I called the pitch line and got to be in a Main Stage show at The Players club in NYC. IT WAS FUCKING AWESOME! I was assigned a producer, Jenifer Hixson and she partnered with me over the last couple weeks getting my tale ready for the show. Jen was/is amazing. I feel so blessed to have worked with her. She has the ability to turn the lowbrow to refined genius. She is brilliant and so funny. I kinda have a gigantic (platonic) crush on her, but that’s how I make friends, I fall in love with them.

I got an email that they were interested in my tale, and then a call to see what the story was in full. I was told it might be a few months, up to a year before they found a show that would work with my story but they liked it and wanted to use it. Within two weeks they contacted me again, would I like to do the July 11th show they were putting together? YES YES YES, of course I would do the July 11th show (that was, three weeks away at the time)! I thought I had months to be anxious about this whole idea but luckily I could compress all my anxiety and self-doubt into a much shorter amount of time.

I was afraid to tell everyone , since it all seemed surreal, like it would just be some elaborate hoax or they would simply realize I was a nobody and/or find someone who would fill more seats. It wasn’t a hoax and that meant I had to call The Hive in Maine, my sons family, because the story was about them and I needed to get permission. I think some small part of me was waiting for them to say “No, we’d rather not have our story put out in front of the world” , but that was a delusional thought. This was a whole family of performers and storytellers, whether it be through dance, theater or art. OF COURSE they knew what The MOTH was and they were so excited and supportive of me! Bleh….that out was quickly smashed.

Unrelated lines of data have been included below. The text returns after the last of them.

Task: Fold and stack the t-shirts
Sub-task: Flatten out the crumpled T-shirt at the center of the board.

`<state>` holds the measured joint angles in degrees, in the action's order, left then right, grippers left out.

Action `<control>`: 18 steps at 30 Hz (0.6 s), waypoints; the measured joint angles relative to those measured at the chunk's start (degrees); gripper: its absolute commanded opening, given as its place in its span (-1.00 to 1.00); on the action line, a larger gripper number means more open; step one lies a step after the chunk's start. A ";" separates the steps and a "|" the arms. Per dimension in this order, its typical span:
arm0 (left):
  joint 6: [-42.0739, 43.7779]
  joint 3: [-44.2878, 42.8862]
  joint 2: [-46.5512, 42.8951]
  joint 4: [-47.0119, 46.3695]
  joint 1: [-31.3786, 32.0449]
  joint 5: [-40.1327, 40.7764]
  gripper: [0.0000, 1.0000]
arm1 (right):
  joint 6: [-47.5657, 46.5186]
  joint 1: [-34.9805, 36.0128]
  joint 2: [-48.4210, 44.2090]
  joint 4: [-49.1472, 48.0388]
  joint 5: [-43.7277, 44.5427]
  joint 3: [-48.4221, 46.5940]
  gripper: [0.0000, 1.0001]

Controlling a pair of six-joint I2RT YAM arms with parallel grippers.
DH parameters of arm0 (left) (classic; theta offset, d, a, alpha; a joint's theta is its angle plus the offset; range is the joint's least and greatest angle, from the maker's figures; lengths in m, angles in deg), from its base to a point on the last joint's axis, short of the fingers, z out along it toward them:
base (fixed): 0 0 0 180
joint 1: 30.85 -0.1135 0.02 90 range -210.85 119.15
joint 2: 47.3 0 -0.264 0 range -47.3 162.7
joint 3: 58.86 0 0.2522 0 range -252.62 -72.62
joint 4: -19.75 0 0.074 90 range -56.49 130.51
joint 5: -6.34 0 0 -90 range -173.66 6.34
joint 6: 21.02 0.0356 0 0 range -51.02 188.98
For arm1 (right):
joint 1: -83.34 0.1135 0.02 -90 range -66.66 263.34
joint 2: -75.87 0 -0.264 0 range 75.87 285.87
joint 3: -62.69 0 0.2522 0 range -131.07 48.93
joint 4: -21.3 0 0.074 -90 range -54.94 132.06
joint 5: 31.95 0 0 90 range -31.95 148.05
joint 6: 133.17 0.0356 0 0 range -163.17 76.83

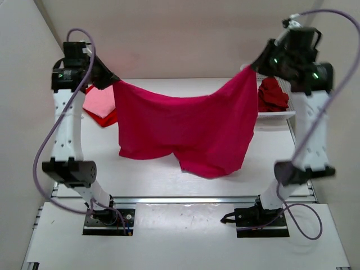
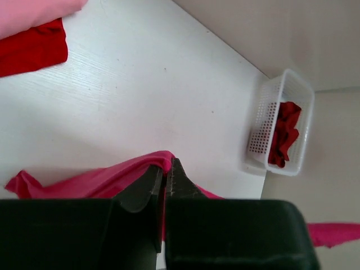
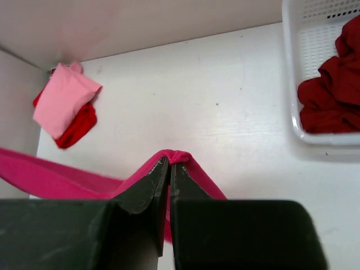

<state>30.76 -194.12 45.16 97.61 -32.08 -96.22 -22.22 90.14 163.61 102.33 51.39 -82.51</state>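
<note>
A magenta t-shirt (image 1: 185, 132) hangs spread in the air between both arms, its lower edge near the table. My left gripper (image 1: 112, 82) is shut on its top left corner (image 2: 160, 160); my right gripper (image 1: 253, 66) is shut on its top right corner (image 3: 180, 156). A folded light pink t-shirt (image 3: 62, 98) lies on a folded bright red t-shirt (image 3: 76, 128) at the table's far left; both also show past the left arm, the pink t-shirt (image 1: 100, 100) over the red t-shirt (image 1: 107, 119). A crumpled dark red t-shirt (image 1: 273, 94) lies in the basket.
The white lattice basket (image 1: 284, 114) stands at the table's far right, also seen in the left wrist view as the basket (image 2: 261, 126) and in the right wrist view as the basket (image 3: 292, 95). White walls close in the table on three sides.
</note>
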 measured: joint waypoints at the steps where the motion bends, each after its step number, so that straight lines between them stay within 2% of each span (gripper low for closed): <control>1: -0.50 0.24 2.21 -0.17 0.33 0.26 -1.00 | -0.02 -0.33 5.49 0.07 -0.59 -4.48 -0.99; 4: -2.19 -1.97 9.94 -2.03 0.55 1.25 -1.00 | 1.53 -2.23 24.02 -3.39 -4.72 -21.29 -1.00; 7: -3.52 -11.61 19.26 -2.86 0.55 1.73 -1.00 | 3.85 -4.46 30.84 -10.54 -8.52 -19.50 -0.99; 10: -4.94 -16.00 22.84 -6.38 0.09 1.55 -1.00 | 6.47 -6.78 31.30 -14.53 -10.91 -15.52 -1.00; 13: -6.69 -13.97 20.31 -10.32 -1.11 0.57 -1.00 | 9.42 -9.31 29.68 -21.49 -13.90 -15.54 -1.00; 18: -9.75 -15.41 15.91 -18.43 -4.11 -0.55 -0.98 | 14.45 -14.67 21.88 -33.05 -19.71 -15.45 -1.00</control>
<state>21.01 -209.53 61.07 79.18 -36.19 -96.77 -7.77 75.48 185.49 69.28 31.68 -97.96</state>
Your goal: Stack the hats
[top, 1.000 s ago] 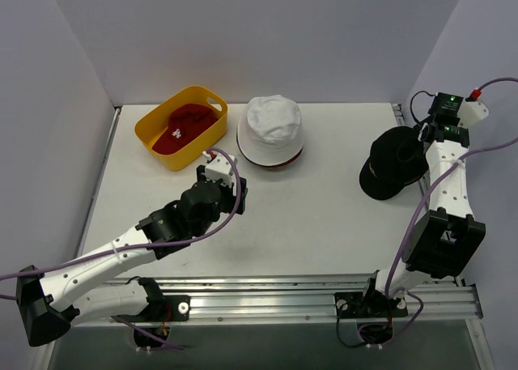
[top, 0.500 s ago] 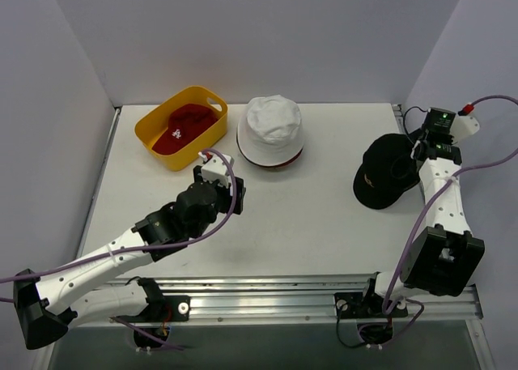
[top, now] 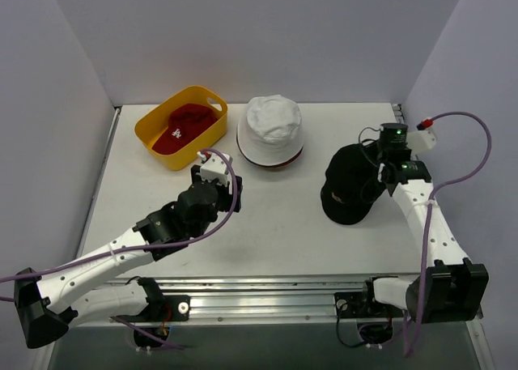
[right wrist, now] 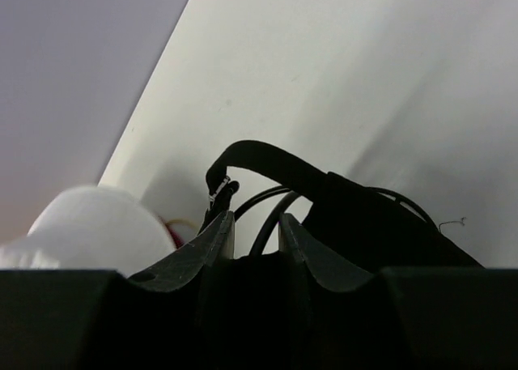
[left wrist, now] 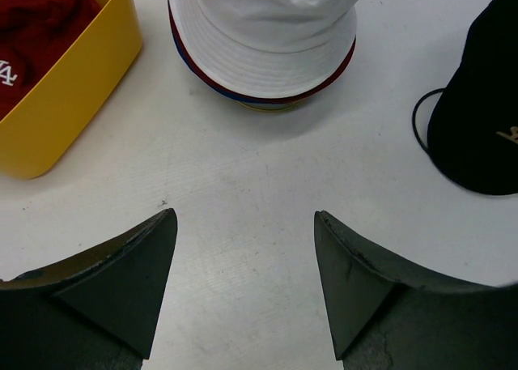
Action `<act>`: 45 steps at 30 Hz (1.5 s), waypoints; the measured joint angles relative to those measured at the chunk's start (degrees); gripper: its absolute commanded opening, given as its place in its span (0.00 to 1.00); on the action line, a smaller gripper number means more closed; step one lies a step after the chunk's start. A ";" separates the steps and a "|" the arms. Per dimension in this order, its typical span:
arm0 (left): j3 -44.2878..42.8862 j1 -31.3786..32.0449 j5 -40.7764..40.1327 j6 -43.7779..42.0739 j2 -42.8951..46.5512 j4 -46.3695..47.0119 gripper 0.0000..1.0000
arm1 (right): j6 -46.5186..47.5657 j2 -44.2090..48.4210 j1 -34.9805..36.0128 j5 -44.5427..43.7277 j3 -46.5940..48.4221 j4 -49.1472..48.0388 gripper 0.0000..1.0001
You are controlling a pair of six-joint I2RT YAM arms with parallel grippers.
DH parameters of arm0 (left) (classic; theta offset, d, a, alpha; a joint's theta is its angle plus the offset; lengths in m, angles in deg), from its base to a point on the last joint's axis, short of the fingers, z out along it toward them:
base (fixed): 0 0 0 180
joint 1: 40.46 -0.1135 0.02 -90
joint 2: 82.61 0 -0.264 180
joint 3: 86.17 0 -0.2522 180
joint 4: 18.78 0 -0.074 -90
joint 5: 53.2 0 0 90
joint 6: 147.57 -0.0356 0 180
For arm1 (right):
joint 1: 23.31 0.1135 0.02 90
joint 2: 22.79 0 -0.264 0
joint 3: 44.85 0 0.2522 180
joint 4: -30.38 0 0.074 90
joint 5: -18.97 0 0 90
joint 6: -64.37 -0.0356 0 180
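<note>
A white bucket hat (top: pixel 272 129) (left wrist: pixel 263 26) tops a pile at the table's back middle, with a maroon brim (left wrist: pixel 346 65) and a blue edge showing under it. A red cap (top: pixel 184 125) (left wrist: pixel 28 31) with a white logo lies in the yellow basket. My right gripper (top: pixel 371 172) (right wrist: pixel 255 228) is shut on the back of the black cap (top: pixel 346 193) (right wrist: pixel 364 224), whose strap (right wrist: pixel 267 161) arches above the fingers. The cap hangs right of the pile. My left gripper (top: pixel 214 170) (left wrist: pixel 244 218) stands open over bare table in front of the pile and holds nothing.
The yellow basket (top: pixel 154 139) (left wrist: pixel 77 82) stands at the back left, close to the left gripper. Grey walls close the table's back and sides. A metal rail (top: pixel 283 293) runs along the near edge.
My right arm has swung left and inward, carrying the black cap from the right edge toward the middle. The left arm has barely shifted.
</note>
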 measured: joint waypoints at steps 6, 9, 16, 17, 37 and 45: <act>0.63 0.00 -1.46 -0.52 0.13 0.26 0.77 | -12.68 -1.31 18.62 -6.58 0.85 2.29 0.24; 1.01 0.00 -1.57 -0.92 0.24 0.39 0.77 | -16.90 -3.10 24.79 -9.03 2.86 4.39 0.25; 2.40 0.00 4.59 -1.62 2.38 3.02 0.77 | -18.62 -4.33 26.67 -13.29 8.85 12.13 0.29; 2.51 0.00 5.90 -1.55 2.80 3.50 0.77 | -18.29 -4.07 26.60 -13.81 9.60 12.81 0.29; -12.09 -0.46 24.96 3.98 -13.20 2.75 0.73 | 9.97 27.04 20.37 -6.71 -15.02 5.73 0.11; -19.98 -1.01 32.89 5.29 -23.91 1.90 0.68 | 9.51 28.02 20.61 -0.28 -26.93 2.08 0.10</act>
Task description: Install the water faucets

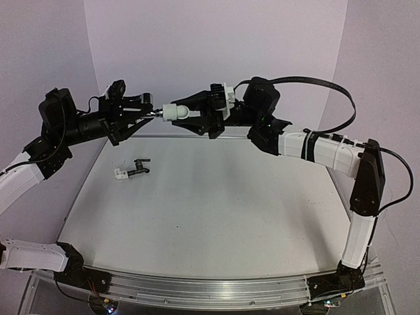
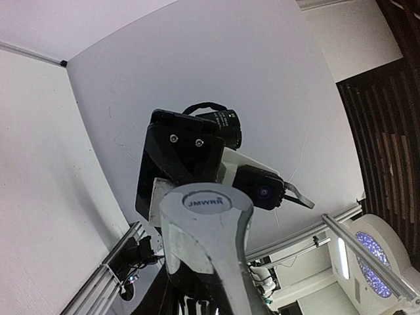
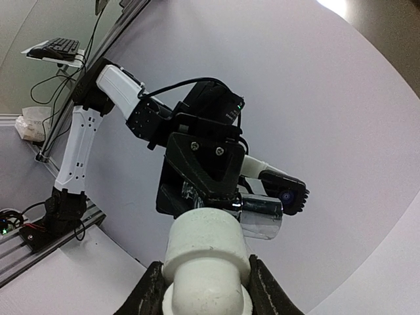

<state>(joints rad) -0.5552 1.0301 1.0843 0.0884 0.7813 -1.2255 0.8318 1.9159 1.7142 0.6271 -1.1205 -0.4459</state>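
Note:
My left gripper [image 1: 144, 110] is raised over the back of the table and shut on the shiny silver faucet [image 1: 156, 113]. Its lever handle, marked JMWRR, fills the left wrist view [image 2: 207, 226]. My right gripper [image 1: 185, 113] faces it and is shut on a white cylindrical fitting [image 1: 173, 112]. The faucet's end meets the fitting's mouth. In the right wrist view the fitting [image 3: 207, 252] sits between my dark fingers [image 3: 143, 295], with the silver faucet [image 3: 266, 213] just beyond. The dark faucet [image 1: 138, 168] lies on the table at the left, joined to a second white fitting [image 1: 121, 174].
The white tabletop [image 1: 223, 210] has a curved back edge and a metal rail along the front [image 1: 210, 285]. White walls close in the back and sides. A black cable [image 1: 328, 88] loops above the right arm.

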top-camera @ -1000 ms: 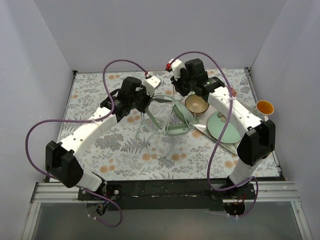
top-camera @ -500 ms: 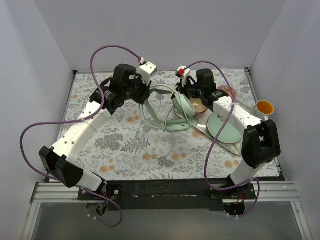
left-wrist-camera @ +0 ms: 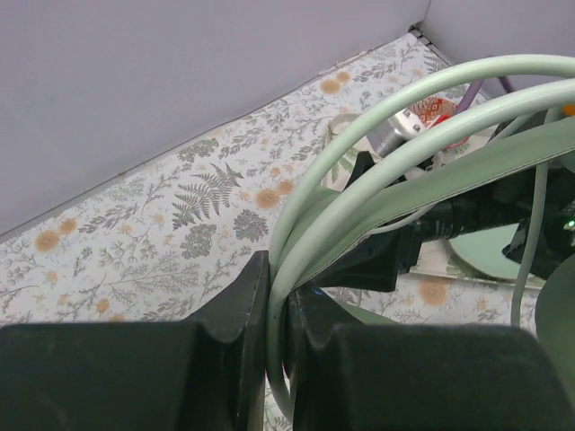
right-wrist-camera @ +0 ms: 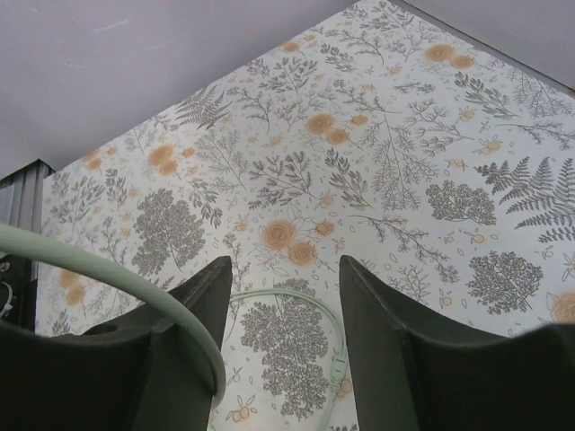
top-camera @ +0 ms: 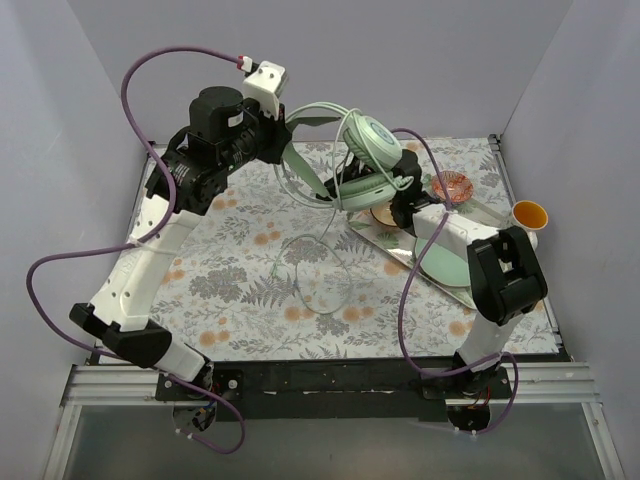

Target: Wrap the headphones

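Left claw (left-wrist-camera: 277, 301) clamped on headphones (top-camera: 368, 140) band, held high above bench (top-camera: 220, 290) far edge. Right claw (right-wrist-camera: 286, 269) open, empty. Cable (right-wrist-camera: 274, 289) loops on bench centre.

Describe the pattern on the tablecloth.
The tablecloth is white with grey ferns and leaves plus orange flowers, clearest in the right wrist view.

Your pale mint headphones (top-camera: 368, 140) hang in the air at far centre, cups stacked, thin cable (right-wrist-camera: 283, 291) trailing down in loops.
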Robot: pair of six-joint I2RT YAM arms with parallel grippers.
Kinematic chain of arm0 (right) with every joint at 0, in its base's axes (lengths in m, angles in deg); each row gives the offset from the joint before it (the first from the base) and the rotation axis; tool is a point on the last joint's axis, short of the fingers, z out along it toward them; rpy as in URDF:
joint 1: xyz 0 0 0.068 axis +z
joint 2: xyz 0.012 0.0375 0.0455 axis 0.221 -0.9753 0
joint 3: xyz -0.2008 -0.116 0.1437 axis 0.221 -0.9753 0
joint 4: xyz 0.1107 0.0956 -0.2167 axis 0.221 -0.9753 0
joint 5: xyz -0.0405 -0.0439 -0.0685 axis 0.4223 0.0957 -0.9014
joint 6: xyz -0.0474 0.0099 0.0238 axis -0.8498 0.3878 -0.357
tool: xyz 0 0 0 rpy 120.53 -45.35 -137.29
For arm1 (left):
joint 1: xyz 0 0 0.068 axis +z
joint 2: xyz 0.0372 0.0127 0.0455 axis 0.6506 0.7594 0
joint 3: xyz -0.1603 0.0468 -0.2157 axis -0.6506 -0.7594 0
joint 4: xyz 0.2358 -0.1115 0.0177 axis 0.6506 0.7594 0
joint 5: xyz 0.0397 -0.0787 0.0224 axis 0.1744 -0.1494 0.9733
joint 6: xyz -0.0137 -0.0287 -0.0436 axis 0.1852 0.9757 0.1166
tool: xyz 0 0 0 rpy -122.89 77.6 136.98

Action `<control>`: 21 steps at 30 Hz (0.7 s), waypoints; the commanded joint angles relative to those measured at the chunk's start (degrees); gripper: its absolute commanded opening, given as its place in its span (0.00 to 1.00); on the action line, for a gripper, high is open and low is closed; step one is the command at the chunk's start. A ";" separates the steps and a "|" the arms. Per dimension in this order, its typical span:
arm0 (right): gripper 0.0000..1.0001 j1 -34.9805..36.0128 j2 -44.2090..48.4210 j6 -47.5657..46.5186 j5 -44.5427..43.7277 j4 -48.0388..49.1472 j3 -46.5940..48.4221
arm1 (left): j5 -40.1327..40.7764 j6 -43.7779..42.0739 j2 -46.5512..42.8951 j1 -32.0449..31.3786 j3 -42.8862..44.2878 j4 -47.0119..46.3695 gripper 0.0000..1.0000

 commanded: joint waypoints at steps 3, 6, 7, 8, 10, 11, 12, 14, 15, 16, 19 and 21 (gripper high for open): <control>0.59 1.60 -4.64 8.51 -2.37 12.14 -0.52 | 4.90 4.69 0.83 0.24 7.91 -3.42 0.00; 0.56 2.74 -7.45 12.11 -2.89 14.78 -0.08 | 7.79 5.74 1.71 0.24 11.61 -4.30 0.00; 0.56 3.27 -8.07 12.99 -3.16 15.14 0.01 | 8.51 6.00 1.54 0.24 12.22 -4.82 0.00; 0.54 3.53 -9.12 13.69 -3.86 15.23 0.01 | 9.38 6.35 1.54 0.24 12.75 -5.35 0.00; 0.50 4.06 -10.61 16.15 -4.48 16.10 0.01 | 10.96 6.80 1.36 0.24 13.54 -6.94 0.00; 0.49 4.24 -11.15 16.94 -4.65 16.37 0.10 | 11.32 6.88 1.45 0.24 14.16 -7.29 0.00; 0.47 4.33 -11.76 18.87 -4.65 16.37 0.53 | 11.67 6.89 1.54 0.24 15.64 -7.73 0.00; 0.42 4.68 -13.52 20.46 -3.69 16.46 1.15 | 13.17 7.15 2.24 0.24 16.88 -8.17 0.00; 0.42 4.85 -13.96 21.60 -3.60 16.63 1.59 | 13.43 7.24 2.41 0.32 17.67 -8.52 0.00; 0.41 5.12 -14.57 22.13 -3.51 16.72 1.59 | 13.70 7.41 2.76 0.32 17.94 -8.61 0.00; 0.38 5.91 -15.10 23.01 -4.13 16.28 1.51 | 15.01 7.67 2.94 0.50 18.38 -9.31 0.00; 0.34 6.70 -15.28 23.19 -4.39 16.20 1.51 | 15.54 7.68 3.21 0.85 18.73 -9.66 0.00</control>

I had pitched the story all about my journey between my first-born child and my second. I gave my first child up in an open adoption and the tale of how I got there and back was what gave me this opportunity. During my daughters 4th birthday I had, had one of those moments where you experience a paradigm shift, my whole perspective changed and I saw what was going on at a new angle, yet again.  On one hand I drive my whole life towards those moments when just a little turn this way or that makes you reevaluate everything you have thought or felt on the subject at hand. Moments like these mark growth, they are what makes life worth living, at least for me. On the other side, these moments mark how everything I thought might have been completely wrong. Sometimes this requires some apologies…..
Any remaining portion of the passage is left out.